> What you will do
Only the pictures are to be dropped; return all other data below exactly.

> Source data
————————

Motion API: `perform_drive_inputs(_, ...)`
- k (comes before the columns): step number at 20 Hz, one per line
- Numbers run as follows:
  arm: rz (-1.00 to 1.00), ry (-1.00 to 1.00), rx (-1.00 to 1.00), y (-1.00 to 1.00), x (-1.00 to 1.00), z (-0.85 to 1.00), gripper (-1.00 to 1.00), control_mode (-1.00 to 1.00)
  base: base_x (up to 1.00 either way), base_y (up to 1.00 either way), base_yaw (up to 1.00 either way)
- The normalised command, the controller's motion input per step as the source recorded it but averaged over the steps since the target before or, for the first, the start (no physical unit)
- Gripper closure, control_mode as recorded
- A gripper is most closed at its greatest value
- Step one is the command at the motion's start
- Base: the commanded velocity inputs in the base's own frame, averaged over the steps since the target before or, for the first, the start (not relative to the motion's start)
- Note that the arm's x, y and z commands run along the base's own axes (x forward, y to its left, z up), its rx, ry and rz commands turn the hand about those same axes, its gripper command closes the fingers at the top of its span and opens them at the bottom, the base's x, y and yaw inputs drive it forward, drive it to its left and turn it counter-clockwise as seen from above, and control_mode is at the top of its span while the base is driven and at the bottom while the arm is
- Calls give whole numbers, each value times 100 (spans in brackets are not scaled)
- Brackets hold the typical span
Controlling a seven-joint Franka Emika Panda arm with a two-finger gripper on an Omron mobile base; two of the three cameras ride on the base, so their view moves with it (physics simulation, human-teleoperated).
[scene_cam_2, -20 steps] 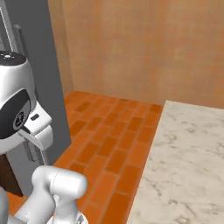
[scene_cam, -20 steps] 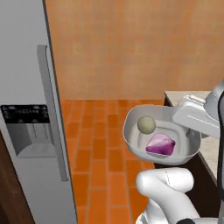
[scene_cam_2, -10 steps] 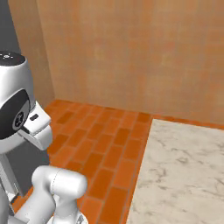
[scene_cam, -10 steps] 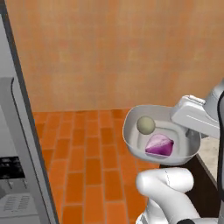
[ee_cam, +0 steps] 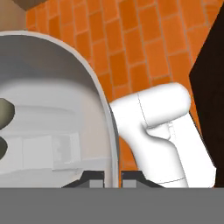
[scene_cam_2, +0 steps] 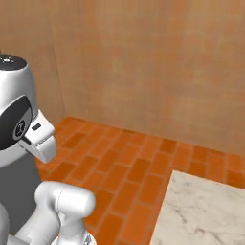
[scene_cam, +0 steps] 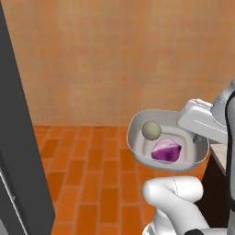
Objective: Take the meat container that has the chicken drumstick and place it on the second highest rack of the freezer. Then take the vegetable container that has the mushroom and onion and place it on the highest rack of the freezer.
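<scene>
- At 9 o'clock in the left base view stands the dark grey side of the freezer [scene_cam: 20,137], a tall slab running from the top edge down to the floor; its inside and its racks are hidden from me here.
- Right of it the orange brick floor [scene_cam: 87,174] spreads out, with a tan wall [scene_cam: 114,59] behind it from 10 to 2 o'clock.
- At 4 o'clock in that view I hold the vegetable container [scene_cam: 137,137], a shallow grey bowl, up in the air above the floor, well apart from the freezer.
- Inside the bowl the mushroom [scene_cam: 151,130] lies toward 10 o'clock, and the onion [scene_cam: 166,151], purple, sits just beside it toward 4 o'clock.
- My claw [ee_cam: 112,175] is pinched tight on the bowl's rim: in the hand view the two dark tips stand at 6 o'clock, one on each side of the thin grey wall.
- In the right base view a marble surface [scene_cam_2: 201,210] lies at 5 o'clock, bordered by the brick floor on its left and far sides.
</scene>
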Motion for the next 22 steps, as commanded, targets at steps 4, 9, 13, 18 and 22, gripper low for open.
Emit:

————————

> Your response
Motion API: `perform_drive_inputs(_, ...)`
- k (comes before the columns): step number at 20 Hz, one per line
- Numbers run as follows:
  arm: rz (-1.00 to 1.00), ry (-1.00 to 1.00), rx (-1.00 to 1.00), y (-1.00 to 1.00), x (-1.00 to 1.00), z (-0.85 to 1.00), gripper (-1.00 to 1.00), control_mode (-1.00 to 1.00)
  base: base_x (up to 1.00 either way), base_y (up to 1.00 either way), base_yaw (up to 1.00 either way)
- The normalised command, the controller's motion input per step as the source recorded it but averaged over the steps since the target before or, for the first, the start (no physical unit)
- Gripper closure, control_mode as recorded
- A gripper is most closed at its greatest value
- Step one is the command at the motion's start
- Base: the commanded velocity inputs in the base's own frame, averaged over the steps since the target before or, for the first, the start (not relative to the motion's start)
- Note that the arm's x, y and z commands run along the base's own axes (x forward, y to its left, z up), its rx, ry and rz commands turn the hand about those same axes, its gripper command closes the fingers at the top of its span and opens them at the bottom, the base's x, y and yaw inputs drive it forward, drive it to its left and turn it counter-clockwise as seen from above, and control_mode is at the top of its span while the base is driven and at the bottom while the arm is
- Calls give whole numbers, each value times 100 (spans in brackets are not scaled)
- Brackets hold the typical span
Controlling a seven-joint Franka Emika Panda arm with a two-finger gripper on an Omron mobile base; two of the three cameras ride on the base, so their view moves with it (physics simulation, human-teleoperated).
[scene_cam_2, -20 steps] 
[scene_cam, -20 steps] 
[scene_cam_2, -10 steps] 
[scene_cam, -10 steps] 
[ee_cam, +0 steps] 
[scene_cam_2, +0 steps] 
[scene_cam, +0 steps] 
Objective: Take the meat container that has the chicken drumstick and place it on the second highest rack of the freezer. Then take the vegetable container that has the mushroom and onion and place it on the highest rack of the freezer.
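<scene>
- At 9 o'clock in the left base view stands the dark grey side of the freezer [scene_cam: 20,137], a tall slab running from the top edge down to the floor; its inside and its racks are hidden from me here.
- Right of it the orange brick floor [scene_cam: 87,174] spreads out, with a tan wall [scene_cam: 114,59] behind it from 10 to 2 o'clock.
- At 4 o'clock in that view I hold the vegetable container [scene_cam: 137,137], a shallow grey bowl, up in the air above the floor, well apart from the freezer.
- Inside the bowl the mushroom [scene_cam: 151,130] lies toward 10 o'clock, and the onion [scene_cam: 166,151], purple, sits just beside it toward 4 o'clock.
- My claw [ee_cam: 112,175] is pinched tight on the bowl's rim: in the hand view the two dark tips stand at 6 o'clock, one on each side of the thin grey wall.
- In the right base view a marble surface [scene_cam_2: 201,210] lies at 5 o'clock, bordered by the brick floor on its left and far sides.
</scene>
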Motion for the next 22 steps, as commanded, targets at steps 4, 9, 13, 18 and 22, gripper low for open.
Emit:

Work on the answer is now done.